### EXERCISE OBJECTIVE
Give back each line of the data exactly.

─── GIVEN RECORDS ───

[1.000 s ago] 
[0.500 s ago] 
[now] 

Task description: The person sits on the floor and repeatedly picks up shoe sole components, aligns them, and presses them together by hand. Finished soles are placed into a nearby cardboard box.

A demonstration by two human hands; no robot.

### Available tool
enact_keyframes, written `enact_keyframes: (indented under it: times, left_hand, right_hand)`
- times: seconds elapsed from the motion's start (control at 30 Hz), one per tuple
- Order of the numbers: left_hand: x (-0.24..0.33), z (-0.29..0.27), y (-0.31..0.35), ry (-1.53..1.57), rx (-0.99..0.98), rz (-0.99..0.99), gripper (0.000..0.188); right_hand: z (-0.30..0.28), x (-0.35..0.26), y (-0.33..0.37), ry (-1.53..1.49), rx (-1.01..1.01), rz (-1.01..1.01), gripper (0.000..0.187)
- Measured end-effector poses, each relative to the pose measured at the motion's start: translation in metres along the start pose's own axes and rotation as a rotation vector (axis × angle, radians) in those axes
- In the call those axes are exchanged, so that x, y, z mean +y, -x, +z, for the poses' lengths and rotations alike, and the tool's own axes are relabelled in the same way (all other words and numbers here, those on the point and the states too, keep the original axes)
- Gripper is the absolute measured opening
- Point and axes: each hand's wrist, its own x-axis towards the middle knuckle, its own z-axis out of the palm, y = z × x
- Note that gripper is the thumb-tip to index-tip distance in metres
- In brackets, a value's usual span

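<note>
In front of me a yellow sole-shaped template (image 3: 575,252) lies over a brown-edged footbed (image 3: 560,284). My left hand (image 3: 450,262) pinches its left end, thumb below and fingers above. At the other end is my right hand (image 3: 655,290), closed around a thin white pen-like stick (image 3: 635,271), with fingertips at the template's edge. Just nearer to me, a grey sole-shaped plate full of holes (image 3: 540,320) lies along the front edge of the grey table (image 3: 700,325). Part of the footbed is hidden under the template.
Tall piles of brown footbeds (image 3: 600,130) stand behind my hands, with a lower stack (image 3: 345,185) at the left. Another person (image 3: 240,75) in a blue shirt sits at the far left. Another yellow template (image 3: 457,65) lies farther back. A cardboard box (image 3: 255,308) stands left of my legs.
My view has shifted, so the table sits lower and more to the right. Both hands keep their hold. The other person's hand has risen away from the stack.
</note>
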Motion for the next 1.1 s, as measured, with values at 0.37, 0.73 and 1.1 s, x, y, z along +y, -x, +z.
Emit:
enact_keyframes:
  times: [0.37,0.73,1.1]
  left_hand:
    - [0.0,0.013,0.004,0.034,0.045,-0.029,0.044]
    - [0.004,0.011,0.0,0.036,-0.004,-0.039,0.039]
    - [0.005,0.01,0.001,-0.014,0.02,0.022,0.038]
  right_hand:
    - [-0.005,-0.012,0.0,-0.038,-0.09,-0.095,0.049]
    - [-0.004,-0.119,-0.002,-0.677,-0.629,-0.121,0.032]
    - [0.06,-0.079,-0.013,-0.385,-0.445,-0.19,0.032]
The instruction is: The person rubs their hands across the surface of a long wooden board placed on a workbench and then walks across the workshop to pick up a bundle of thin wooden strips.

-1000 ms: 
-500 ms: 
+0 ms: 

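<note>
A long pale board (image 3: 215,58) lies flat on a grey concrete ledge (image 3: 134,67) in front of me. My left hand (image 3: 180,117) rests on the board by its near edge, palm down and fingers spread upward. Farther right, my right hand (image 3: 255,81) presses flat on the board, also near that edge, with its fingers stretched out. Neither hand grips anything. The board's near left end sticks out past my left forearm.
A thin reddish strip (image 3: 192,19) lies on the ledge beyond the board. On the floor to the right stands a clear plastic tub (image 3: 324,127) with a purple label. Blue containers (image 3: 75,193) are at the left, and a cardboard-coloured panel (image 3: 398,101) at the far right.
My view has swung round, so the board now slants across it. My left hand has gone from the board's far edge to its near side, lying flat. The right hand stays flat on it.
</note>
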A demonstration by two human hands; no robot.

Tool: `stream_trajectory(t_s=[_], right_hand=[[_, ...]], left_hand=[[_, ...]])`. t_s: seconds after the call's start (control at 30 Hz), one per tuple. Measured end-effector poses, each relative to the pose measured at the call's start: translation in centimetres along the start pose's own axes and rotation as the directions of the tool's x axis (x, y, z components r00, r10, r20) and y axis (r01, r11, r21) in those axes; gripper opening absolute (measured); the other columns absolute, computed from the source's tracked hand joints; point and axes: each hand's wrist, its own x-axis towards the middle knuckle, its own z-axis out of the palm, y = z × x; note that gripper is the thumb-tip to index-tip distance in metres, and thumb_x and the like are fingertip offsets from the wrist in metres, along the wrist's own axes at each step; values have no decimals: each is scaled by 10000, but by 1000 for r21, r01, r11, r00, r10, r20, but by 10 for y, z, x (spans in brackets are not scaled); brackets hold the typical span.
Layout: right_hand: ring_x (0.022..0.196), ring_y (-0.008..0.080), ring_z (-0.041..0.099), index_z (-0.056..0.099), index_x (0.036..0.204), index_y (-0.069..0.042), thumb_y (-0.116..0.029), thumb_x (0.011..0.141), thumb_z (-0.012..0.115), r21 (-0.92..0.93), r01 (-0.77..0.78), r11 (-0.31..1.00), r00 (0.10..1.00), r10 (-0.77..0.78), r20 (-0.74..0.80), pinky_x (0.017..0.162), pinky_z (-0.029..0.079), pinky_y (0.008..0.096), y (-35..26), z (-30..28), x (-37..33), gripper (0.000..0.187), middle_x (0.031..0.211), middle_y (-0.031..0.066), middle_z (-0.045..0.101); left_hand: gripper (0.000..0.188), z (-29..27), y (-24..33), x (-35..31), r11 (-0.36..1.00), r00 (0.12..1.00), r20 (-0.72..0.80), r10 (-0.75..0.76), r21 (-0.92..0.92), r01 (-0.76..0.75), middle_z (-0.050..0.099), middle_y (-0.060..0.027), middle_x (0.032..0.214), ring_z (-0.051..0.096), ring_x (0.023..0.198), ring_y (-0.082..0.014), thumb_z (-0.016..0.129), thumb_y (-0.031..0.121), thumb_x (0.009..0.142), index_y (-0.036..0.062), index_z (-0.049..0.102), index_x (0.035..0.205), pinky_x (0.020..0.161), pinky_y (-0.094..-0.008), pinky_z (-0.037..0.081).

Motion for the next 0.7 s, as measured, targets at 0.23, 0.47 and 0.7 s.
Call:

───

### COMPLETED TASK
[1.000 s ago] 
[0.500 s ago] 
[now] 

Task description: The person sits on the floor and repeatedly picks up shoe sole components, aligns them, and presses them together by hand. Finished soles are placed into a nearby cardboard box.

A demonstration by two human hands; no robot.

### Available tool
enact_keyframes, written `enact_keyframes: (indented under it: times, left_hand, right_hand)`
- times: seconds elapsed from the motion's start (control at 30 Hz), one per tuple
- Order of the numbers: left_hand: x (-0.24..0.33), z (-0.29..0.27), y (-0.31..0.35), ry (-1.53..1.57), rx (-0.99..0.98), rz (-0.99..0.99), gripper (0.000..0.188); right_hand: z (-0.30..0.28), x (-0.35..0.26), y (-0.33..0.37), ry (-1.53..1.49), rx (-1.01..1.01), rz (-1.01..1.01), gripper (0.000..0.187)
- Measured end-effector poses, each relative to the pose measured at the motion's start: translation in metres along the start pose's own axes and rotation as a rotation vector (axis × angle, radians) in those axes
- In the call those axes are exchanged, so that x, y, z mean +y, -x, +z, for the poses' lengths and rotations alike, and the tool's own axes are relabelled in the same way (all other words and numbers here, those on the point and the states too, keep the original axes)
- Gripper is the absolute measured opening
- Point and axes: each hand's wrist, its own x-axis towards the middle knuckle, its own z-axis out of the palm, y = z × x
- Note that gripper is the thumb-tip to index-tip distance in metres
- In brackets, a value's usual span

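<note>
In front of me a yellow sole-shaped template (image 3: 575,252) lies over a brown-edged footbed (image 3: 560,284). My left hand (image 3: 450,262) pinches its left end, thumb below and fingers above. At the other end is my right hand (image 3: 655,290), closed around a thin white pen-like stick (image 3: 635,271), with fingertips at the template's edge. Just nearer to me, a grey sole-shaped plate full of holes (image 3: 540,320) lies along the front edge of the grey table (image 3: 700,325). Part of the footbed is hidden under the template.
Tall piles of brown footbeds (image 3: 600,130) stand behind my hands, with a lower stack (image 3: 345,185) at the left. Another person (image 3: 240,75) in a blue shirt sits at the far left. Another yellow template (image 3: 457,65) lies farther back. A cardboard box (image 3: 255,308) stands left of my legs.
My view has shifted, so the table sits lower and more to the right. Both hands keep their hold. The other person's hand has risen away from the stack.
</note>
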Motion for the next 1.1 s, as measured, with values at 0.37, 0.73 and 1.1 s, x, y, z along +y, -x, +z.
Emit:
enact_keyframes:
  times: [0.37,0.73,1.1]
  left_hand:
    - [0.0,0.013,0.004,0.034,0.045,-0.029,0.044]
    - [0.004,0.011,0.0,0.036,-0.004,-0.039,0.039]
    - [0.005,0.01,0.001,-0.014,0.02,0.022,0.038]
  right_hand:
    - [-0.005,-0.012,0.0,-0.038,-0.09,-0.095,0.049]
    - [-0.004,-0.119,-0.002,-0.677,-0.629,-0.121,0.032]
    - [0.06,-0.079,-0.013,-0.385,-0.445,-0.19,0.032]
The instruction is: The person rubs their hands across the surface of a long wooden board placed on a workbench and then walks across the workshop to pick up a bundle of thin wooden strips.

-1000 ms: 
-500 ms: 
+0 ms: 

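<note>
A long pale board (image 3: 215,58) lies flat on a grey concrete ledge (image 3: 134,67) in front of me. My left hand (image 3: 180,117) rests on the board by its near edge, palm down and fingers spread upward. Farther right, my right hand (image 3: 255,81) presses flat on the board, also near that edge, with its fingers stretched out. Neither hand grips anything. The board's near left end sticks out past my left forearm.
A thin reddish strip (image 3: 192,19) lies on the ledge beyond the board. On the floor to the right stands a clear plastic tub (image 3: 324,127) with a purple label. Blue containers (image 3: 75,193) are at the left, and a cardboard-coloured panel (image 3: 398,101) at the far right.
My view has swung round, so the board now slants across it. My left hand has gone from the board's far edge to its near side, lying flat. The right hand stays flat on it.
</note>
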A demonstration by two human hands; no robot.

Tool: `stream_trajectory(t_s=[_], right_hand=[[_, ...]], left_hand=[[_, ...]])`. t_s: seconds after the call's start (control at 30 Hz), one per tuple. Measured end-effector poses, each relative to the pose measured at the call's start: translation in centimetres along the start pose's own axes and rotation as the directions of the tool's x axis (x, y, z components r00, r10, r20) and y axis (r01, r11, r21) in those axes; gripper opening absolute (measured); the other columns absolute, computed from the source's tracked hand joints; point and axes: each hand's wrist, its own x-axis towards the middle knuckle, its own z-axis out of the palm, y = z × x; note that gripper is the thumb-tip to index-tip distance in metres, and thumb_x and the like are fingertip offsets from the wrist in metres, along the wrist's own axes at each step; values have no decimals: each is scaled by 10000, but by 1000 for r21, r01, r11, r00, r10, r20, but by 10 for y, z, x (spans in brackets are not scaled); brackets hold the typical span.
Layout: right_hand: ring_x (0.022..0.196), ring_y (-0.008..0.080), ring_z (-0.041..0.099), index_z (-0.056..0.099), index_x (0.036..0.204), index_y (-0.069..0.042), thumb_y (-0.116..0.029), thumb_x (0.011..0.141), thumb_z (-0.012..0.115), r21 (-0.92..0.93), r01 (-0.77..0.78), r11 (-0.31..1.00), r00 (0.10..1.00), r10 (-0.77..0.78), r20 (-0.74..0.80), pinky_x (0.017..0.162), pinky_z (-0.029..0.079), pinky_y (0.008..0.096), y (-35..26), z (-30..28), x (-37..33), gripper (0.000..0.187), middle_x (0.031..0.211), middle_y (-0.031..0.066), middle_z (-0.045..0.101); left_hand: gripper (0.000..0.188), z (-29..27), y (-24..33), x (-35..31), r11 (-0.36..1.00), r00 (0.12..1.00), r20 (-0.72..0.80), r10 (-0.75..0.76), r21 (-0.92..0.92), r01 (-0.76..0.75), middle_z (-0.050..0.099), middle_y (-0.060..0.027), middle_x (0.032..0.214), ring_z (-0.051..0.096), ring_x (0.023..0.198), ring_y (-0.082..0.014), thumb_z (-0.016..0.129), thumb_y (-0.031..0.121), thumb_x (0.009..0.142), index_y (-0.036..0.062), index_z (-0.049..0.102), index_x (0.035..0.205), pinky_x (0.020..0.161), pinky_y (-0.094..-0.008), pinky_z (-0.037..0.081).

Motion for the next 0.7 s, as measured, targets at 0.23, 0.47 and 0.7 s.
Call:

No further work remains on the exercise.